> DATA SHOWN:

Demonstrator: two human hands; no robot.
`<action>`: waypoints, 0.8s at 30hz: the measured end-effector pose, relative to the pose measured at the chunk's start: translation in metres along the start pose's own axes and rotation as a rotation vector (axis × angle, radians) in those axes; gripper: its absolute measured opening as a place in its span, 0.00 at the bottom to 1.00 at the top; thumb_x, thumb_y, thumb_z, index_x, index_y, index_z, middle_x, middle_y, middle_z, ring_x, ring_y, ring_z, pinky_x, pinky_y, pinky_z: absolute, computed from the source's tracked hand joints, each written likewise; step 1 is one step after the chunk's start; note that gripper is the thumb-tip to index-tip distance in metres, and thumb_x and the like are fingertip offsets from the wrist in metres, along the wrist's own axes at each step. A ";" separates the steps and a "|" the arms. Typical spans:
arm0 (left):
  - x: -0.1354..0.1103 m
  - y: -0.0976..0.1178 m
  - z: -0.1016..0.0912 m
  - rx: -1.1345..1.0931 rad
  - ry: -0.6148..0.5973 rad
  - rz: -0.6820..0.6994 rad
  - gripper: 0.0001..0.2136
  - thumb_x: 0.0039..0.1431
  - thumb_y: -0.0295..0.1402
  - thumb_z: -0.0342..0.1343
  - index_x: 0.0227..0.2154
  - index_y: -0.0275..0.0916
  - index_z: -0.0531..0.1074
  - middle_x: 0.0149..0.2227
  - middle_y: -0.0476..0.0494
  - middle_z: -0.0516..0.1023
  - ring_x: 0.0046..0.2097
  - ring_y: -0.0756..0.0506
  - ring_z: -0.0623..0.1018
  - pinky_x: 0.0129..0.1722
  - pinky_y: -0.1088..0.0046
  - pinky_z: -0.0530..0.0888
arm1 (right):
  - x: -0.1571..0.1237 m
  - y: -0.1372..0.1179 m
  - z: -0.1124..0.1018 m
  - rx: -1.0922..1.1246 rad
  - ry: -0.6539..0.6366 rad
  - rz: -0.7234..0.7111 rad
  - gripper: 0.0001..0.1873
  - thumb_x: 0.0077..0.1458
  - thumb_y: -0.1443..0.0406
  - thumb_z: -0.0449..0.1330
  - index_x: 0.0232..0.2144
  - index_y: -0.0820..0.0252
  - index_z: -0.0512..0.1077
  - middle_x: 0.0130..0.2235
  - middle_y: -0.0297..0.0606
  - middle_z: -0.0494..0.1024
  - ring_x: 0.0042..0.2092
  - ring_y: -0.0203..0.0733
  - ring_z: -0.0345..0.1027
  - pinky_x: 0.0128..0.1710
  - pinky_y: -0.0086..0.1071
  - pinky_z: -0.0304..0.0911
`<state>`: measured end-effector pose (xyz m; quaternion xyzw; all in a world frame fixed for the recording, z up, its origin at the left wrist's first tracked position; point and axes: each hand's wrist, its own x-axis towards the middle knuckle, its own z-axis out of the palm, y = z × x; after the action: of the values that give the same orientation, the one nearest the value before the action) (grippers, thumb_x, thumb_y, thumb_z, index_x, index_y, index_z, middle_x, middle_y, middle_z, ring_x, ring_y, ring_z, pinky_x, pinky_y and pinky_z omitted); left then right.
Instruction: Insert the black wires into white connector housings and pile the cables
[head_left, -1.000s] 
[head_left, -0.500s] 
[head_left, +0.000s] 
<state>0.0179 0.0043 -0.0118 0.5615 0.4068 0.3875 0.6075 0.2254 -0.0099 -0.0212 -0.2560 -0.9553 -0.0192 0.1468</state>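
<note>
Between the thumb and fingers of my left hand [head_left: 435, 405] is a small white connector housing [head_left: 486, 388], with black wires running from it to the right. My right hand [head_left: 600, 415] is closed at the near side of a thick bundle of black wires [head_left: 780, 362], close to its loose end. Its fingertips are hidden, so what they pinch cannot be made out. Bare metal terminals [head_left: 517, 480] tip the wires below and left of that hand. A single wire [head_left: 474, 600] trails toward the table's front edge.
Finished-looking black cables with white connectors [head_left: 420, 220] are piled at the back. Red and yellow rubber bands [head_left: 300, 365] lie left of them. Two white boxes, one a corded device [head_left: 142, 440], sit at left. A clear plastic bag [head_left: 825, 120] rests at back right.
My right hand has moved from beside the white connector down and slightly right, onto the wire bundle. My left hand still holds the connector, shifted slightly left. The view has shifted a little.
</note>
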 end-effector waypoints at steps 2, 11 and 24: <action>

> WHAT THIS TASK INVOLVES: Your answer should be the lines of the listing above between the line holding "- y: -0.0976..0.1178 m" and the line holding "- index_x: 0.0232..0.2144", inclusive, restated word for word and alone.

> REPLY TO THE TASK:
  - y: -0.0976..0.1178 m
  - z: -0.1016..0.0912 m
  - rx: -1.1345..1.0931 rad
  - ry: -0.6148..0.5973 rad
  - rz: -0.6820..0.6994 rad
  - gripper: 0.0001..0.2136
  - thumb_x: 0.0039..0.1431
  - thumb_y: -0.0295..0.1402
  - thumb_z: -0.0342..0.1343
  - index_x: 0.0227..0.2154
  - index_y: -0.0275..0.0916
  - index_z: -0.0531..0.1074
  - middle_x: 0.0149..0.2227
  - middle_y: -0.0476..0.0494
  - middle_z: -0.0516..0.1023
  - ring_x: 0.0046..0.2097
  - ring_y: -0.0756..0.0506
  - ring_z: -0.0623..0.1018
  - pinky_x: 0.0129..0.1722
  - pinky_y: -0.1088..0.0046
  - pinky_z: -0.0530..0.0888
arm1 (right):
  - x: -0.1571..0.1237 m
  - y: -0.1372..0.1179 m
  - z: -0.1124..0.1018 m
  - rx: -1.0922..1.1246 rad
  - ry: -0.6539..0.6366 rad
  - rz: -0.7234..0.7111 rad
  - gripper: 0.0001..0.1873
  - thumb_x: 0.0077..0.1458
  - thumb_y: -0.1443..0.0406
  - thumb_z: -0.0449..0.1330
  - index_x: 0.0232..0.2144

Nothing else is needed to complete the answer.